The Modern Contours Of The Group Of Companies Doctrine: Reconciling Privity And Intent Post-Cox And Kings
- IJLLR Journal
- 42 minutes ago
- 2 min read
Adv. Sarthak Kohli, Legal Researcher at Delhi High Court
Synopsis:
This article provides a comprehensive analysis of the Group of Companies Doctrine (GOCD) in India, specifically its refinement following the landmark Constitution Bench judgment in Cox and Kings Ltd. v. SAP India Pvt. Ltd. wherein the Supreme Court shifted the doctrine’s foundation from the "claiming through or under" theory to a consent-based framework that prioritizes the mutual intent of parties and the "single economic reality" of transactions. By examining the impact on Sections 9 and 11 of the Arbitration and Conciliation Act, 1996, the article highlights a shift toward minimal judicial intervention, where referral courts perform only a prima facie review of a non-signatory’s involvement, leaving detailed factual determinations to the arbitral tribunal.
Introduction:
Arbitration refers to a voluntary method of dispute resolution between parties wherein generally only the signatories are bound by such agreement. Several doctrines and principles have been evolved to make arbitration a more effective procedure than burdening the court more and the doctrine of the group of companies is one of them.

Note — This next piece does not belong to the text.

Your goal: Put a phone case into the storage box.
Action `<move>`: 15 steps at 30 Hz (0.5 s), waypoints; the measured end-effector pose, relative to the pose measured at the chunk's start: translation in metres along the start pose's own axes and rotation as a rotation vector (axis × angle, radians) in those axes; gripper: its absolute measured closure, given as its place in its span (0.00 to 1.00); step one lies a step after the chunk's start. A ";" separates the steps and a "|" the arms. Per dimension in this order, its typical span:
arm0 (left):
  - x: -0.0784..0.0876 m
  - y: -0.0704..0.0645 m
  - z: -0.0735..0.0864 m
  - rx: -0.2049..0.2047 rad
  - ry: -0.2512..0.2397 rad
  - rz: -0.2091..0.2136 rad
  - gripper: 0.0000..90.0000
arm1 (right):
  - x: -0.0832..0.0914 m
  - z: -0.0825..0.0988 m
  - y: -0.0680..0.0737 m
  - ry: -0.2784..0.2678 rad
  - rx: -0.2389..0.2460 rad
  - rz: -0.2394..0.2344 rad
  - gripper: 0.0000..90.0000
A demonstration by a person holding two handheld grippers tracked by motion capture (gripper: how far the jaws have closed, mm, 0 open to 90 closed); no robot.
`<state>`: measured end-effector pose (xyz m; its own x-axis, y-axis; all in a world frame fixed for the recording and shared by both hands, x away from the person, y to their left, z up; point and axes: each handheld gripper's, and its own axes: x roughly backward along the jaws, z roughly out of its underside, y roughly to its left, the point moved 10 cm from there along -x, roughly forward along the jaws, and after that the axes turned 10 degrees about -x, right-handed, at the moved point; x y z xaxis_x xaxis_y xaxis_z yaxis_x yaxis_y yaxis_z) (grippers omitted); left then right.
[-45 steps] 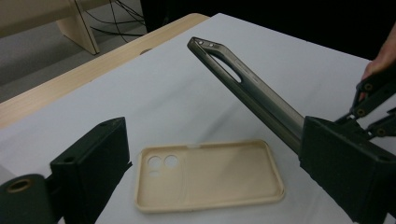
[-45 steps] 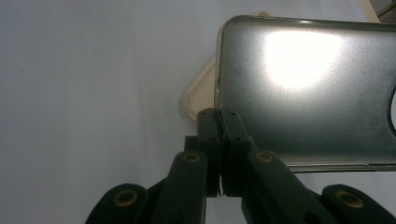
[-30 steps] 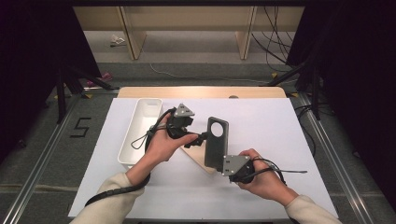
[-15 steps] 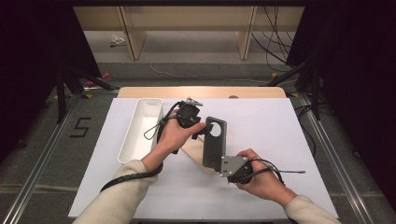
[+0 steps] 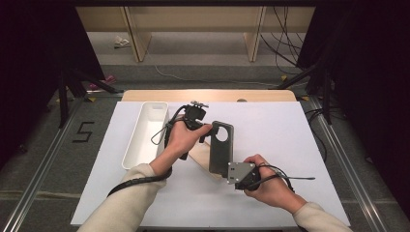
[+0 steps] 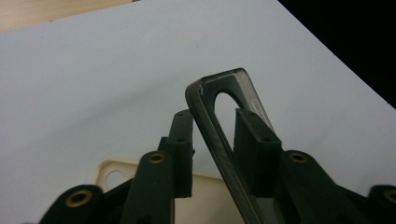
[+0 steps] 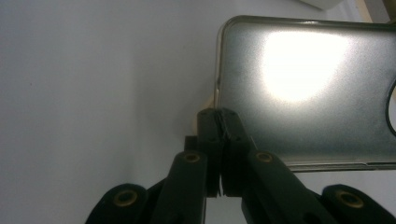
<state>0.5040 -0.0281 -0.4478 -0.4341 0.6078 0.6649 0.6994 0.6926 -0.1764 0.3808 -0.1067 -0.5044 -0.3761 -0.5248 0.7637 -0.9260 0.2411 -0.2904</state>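
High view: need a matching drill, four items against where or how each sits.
Things:
1. dark phone case
2. white tray
3. beige case
4. right gripper

Places or states:
A. flat on the white mat, partly under the dark one
B. at the mat's left side
C. shut on the dark case's edge
D. held up off the mat

Pairs: 1-D, 2-B, 3-A, 4-C
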 end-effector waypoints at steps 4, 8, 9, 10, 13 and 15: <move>0.001 -0.003 -0.002 0.033 -0.011 0.015 0.79 | -0.001 0.001 0.000 0.005 0.004 0.006 0.99; 0.006 -0.009 -0.007 0.068 -0.045 0.040 0.83 | -0.002 0.001 -0.001 0.010 0.009 0.016 0.99; 0.009 -0.013 -0.009 0.072 -0.067 0.049 0.84 | -0.003 0.002 -0.002 0.012 0.013 0.017 0.99; 0.009 -0.013 -0.009 0.072 -0.067 0.049 0.85 | -0.003 0.002 -0.002 0.015 0.011 0.016 0.99; 0.013 -0.022 -0.013 0.074 -0.106 0.078 0.88 | -0.004 0.003 -0.002 0.019 0.011 0.024 0.99; 0.015 -0.028 -0.016 0.048 -0.125 0.081 0.90 | -0.006 0.004 -0.002 0.033 0.007 0.030 0.99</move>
<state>0.4865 -0.0446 -0.4215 -0.4470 0.7040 0.5519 0.7086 0.6552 -0.2619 0.3850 -0.1073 -0.5108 -0.4026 -0.4902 0.7731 -0.9146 0.2508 -0.3173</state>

What is the Doctrine of Group of Companies
The Doctrine of Group of Companies is often referred to as the Trojan Horse as just like the wooden horse bypassed walls from within, this doctrine enables an arbitration agreement to pull in a non-signatory parent or affiliate, potentially bypassing the traditional "walls" of corporate separateness and the privity of contract.
In cases of transactions within a group of companies where different agreements within a transaction are entered between different groups of companies then Doctrine of the Group of Companies comes into picture which recognises the intention to bind both signatory and non-signatory entities within the same group to the agreements.
The said doctrine was primarily used in international arbitration to bind non-signatory companies to an arbitration agreement.